"There's a tram," they told us, "an old, abandoned tram, and you can't get lost. You've only to follow the tram. Why, a goose couldn't get lost. Norman McCauley built the tram, and outfits were portaged around the canyon and the rapids two seasons; then the railroad come in and the tram went out of business."

We took our bundles of mosquito netting and boarded the train. In summer the travel is all "in," and we were the only passengers. When the White Pass Railway Company was organized, stock was worth ten dollars a share; now it is worth six hundred and fifty dollars, and it is not for sale.

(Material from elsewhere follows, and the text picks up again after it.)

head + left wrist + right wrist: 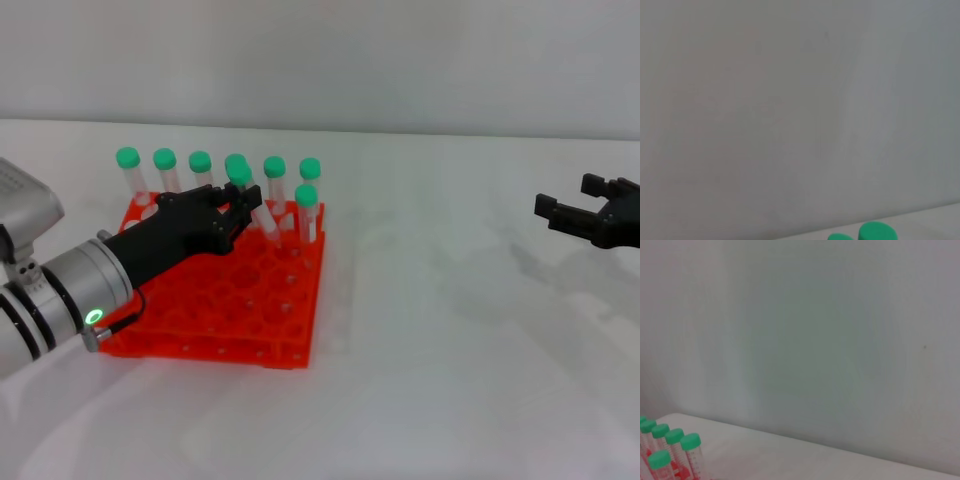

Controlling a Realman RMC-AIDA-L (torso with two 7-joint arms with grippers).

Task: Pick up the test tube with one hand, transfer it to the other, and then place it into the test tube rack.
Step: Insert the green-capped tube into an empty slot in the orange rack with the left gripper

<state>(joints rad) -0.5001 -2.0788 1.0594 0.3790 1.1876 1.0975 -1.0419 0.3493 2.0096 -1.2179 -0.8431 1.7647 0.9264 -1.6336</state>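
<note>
Two fingers of your left gripper (243, 203) were closed narrowly on the test tube (252, 200), which leaned tilted over the back rows of the test tube rack (250, 310). Your right gripper (590, 212) hovered well apart above the table (450, 380), fingers spread wide, holding nothing. No writing was readable.

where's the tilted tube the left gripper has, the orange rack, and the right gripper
test tube (241, 175), head view: on its green cap.
test tube rack (262, 312), head view: bare top plate near the front.
left gripper (240, 208), head view: at its fingertips around the tube.
right gripper (570, 198), head view: between its open fingertips.
</note>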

Freight rates are five cents a pound, one hundred dollars a ton, or fifty in car-load lots, from Skaguay to White Horse. Passenger rates are supposed to be twenty cents a mile. We paid seventy-five cents to return to the canyon which we passed the previous day. This rate should make the distance four miles, and we barely had time to arrange our mosquito veils, according to the instructions of the conductor, when the train stopped.

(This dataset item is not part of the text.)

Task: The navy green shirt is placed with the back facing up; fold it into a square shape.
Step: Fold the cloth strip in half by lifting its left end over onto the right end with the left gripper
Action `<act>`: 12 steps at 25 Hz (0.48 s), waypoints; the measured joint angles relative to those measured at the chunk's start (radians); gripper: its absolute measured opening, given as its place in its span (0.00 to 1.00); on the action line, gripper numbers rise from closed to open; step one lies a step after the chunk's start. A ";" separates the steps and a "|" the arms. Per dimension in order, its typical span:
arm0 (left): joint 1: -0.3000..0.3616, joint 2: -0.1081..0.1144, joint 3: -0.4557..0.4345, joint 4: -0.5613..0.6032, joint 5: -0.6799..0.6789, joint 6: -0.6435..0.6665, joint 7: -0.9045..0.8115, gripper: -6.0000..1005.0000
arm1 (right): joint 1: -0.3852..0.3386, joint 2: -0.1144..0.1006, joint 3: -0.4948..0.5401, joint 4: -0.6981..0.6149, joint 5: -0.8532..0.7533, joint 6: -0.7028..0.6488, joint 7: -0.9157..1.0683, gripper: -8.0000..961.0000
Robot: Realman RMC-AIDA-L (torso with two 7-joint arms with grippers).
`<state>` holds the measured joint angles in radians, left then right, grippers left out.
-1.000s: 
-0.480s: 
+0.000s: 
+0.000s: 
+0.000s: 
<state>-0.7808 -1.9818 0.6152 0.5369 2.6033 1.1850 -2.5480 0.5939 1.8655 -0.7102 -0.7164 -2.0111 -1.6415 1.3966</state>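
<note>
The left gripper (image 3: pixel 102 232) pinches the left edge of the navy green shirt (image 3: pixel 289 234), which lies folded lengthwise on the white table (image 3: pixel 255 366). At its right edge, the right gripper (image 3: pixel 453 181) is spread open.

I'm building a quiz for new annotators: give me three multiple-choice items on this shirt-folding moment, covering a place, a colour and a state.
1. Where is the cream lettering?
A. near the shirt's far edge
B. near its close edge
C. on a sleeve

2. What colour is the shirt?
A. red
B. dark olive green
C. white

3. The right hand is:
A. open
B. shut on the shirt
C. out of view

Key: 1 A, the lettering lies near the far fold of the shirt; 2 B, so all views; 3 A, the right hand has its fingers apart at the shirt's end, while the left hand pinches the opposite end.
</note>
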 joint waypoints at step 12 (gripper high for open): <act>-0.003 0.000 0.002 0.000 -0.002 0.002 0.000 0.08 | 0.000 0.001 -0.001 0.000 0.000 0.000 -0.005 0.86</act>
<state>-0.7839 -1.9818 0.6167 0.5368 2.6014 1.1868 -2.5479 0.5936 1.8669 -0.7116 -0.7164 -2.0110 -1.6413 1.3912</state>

We were told that we might not see a mosquito; and again, that we might not be able to see anything else.

We were put off and left standing ankle-deep in sand, on the brink of a precipice, four miles from any human being—in the wilds of Alaska. At that moment the trainmen looked like old and dear friends.

"The path down is right in front of you," the collector called, as the train started. "Don't be afraid of the bears! They will not harm you at this time of the year."

Bears!

We had considered heat, mosquitoes, losing our way, hunger, exhaustion,—everything, it appeared, except bears. We looked at one another.

"I had not thought of bears."

"Nor had I."

We looked down at the bushes growing along the canyon; little heat-worms glimmered in the still atmosphere.